“你看你為了養你的娃,阿木來偷了我多少次的牛奶了?你就不能好好養養你這脆弱的小身子?嘖嘖,瞧瞧,怪不得沒奶,這都瘦弱成什麼樣了?”

我被饅頭嫂的幾句話憋得滿臉通紅,誰說那娃那毛頭是我生的了?真是無語問蒼天,我也著實不能理解殘害,誠實,養身子這幾個詞有什麼必然聯係。

我嘿嘿幹笑:“饅頭嫂,這不是你的牛的奶營養好嘛。”

饅頭嫂果然忘了剛剛那茬,得意洋洋的說:“那是,我的奶牛那才是與眾不同的。”

與眾不同,一句與眾不同,讓我想起曾經也有一個人對我說過我是與眾不同的。那時滿心歡喜的將這句話理解成了獨一無二,天下至寶……如今卻明白,這哪裏是獨一無二,天下至寶,明明就是說我的與眾不同是與常人不同,哪個常人會被騙將近一年之久卻仍不自知。

饅頭嫂輕推了推我:“得,你那師傅又來尋你了,”又自言自語道,“真是的,怎麼這麼老了還不娶個媳婦。”說罷,三步金蓮搖曳離開。

我向師傅走過去,師傅寬大的袖子正是飄飄欲仙的感覺。

上天本公平,這句話反反複複的出現在師傅嘴裏,我卻總想反駁師傅世事本無常。

我在那場大火之後無處可去之時,認識了師傅。師傅總是穿的飄飄似仙的樣子,所以當我在失魂落魄的時候直接將師傅當做了仙人,除了找不到應該插著發簪的頭發,我猶如見到了曙光的跟著師傅上了山,那時的我沒有哭,隻剩下感激涕零……師傅此時致力於修身修仙,於是他讓我稱他為仙師傅,但被我拒絕。
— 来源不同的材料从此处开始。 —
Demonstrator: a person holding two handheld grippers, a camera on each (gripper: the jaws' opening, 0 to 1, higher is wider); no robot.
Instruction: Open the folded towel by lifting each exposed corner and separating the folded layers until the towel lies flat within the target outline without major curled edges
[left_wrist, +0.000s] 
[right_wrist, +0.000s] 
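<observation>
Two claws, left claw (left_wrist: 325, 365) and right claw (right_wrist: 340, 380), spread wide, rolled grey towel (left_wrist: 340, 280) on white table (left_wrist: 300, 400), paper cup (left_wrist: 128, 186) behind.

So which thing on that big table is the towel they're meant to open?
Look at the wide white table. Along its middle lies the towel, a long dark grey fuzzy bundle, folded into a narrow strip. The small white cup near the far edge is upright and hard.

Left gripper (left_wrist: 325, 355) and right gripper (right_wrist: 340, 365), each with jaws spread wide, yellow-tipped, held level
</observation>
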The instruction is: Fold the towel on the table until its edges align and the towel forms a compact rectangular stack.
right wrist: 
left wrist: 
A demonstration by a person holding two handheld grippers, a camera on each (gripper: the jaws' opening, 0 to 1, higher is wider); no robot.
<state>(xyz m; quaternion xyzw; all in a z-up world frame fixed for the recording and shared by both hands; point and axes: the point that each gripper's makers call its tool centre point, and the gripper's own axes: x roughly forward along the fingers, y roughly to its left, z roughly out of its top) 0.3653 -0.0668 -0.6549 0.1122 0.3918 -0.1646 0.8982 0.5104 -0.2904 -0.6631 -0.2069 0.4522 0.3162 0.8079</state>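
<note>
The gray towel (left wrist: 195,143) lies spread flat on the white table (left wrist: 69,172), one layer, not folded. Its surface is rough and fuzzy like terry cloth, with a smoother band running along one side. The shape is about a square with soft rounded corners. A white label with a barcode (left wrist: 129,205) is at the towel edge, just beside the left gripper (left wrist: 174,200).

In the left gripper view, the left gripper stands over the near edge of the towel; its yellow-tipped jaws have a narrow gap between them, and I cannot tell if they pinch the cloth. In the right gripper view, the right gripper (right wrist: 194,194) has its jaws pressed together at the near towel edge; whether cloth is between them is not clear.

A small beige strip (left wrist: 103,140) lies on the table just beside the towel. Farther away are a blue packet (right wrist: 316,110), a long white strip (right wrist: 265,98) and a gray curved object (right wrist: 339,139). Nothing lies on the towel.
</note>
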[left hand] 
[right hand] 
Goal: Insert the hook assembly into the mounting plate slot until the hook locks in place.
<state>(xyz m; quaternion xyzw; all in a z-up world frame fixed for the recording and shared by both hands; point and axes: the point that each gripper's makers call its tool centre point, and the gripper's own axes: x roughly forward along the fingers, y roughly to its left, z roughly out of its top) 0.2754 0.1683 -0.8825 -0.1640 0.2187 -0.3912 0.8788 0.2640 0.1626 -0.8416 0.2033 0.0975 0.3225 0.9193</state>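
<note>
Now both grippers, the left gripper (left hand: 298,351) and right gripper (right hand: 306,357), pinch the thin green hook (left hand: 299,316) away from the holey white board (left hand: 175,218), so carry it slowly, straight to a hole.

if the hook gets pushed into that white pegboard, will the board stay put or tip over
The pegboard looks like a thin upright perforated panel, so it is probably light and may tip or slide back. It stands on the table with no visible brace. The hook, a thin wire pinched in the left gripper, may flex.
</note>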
念在師傅年長又是長輩又是我的救命恩人的份上,我隻能硬硬的將我的世事本無常吞進肚中,獨自反省。

“師傅,今日有什麼禪理與我說嗎?”

師傅搖頭,“想必你也聽說了一些事吧?”

我輕點頭。

“有什麼想法麼?”

我輕笑,還是在沉思著什麼,隨口說道,“嗯,我想去見桑桑。”

“阿藍,陪師傅去垂釣罷。”師傅終是打斷了我的沉思,我擺好了心思準備迎接師傅的禪理。

果然,與師傅走到河邊,等師傅將一切都準備好後,開始了禪理。

我本以為師傅會說出“萬物皆虛,萬事皆允”或者“萬事皆緣,隨遇而安”的,不想師傅卻輕聲問道:

“阿藍,知道什麼是放下麼?”

我點頭:“好比師傅將釣來的魚又放回荷塘,意味師傅不殺生,一片慈悲之心。”

師傅搖頭,仍是注視著湖麵:

“阿藍,你終是不肯麵對自己的內心。”

“師傅,我這不是不違天命,不奪物性嘛。”

“阿藍可知‘莫當虛日過’?你怎麼知道你以為的那些都是假的呢,倘若那些都是假的,你為何還會懷念那些‘虛日’呢?”

我:“……”

我無法反駁師傅,隻能告誡自己,一切都是意外,一切都是意外。曾經的自己還是個小姑娘,不懂世事,被人欺騙也是有可能的,懷念那些虛日也是有可能的,現在的自己已然是個大姑娘,怎麼可能還會因為那些虛日再度被騙。

“好了,回去做飯吧。唔,對了,把釣的魚帶回來煮了。”師傅起身拍了拍我,將魚竿遞給我,轉身離開。

我看著師傅的背影做氣氛狀,第一次見到禮佛之人卻不戒葷。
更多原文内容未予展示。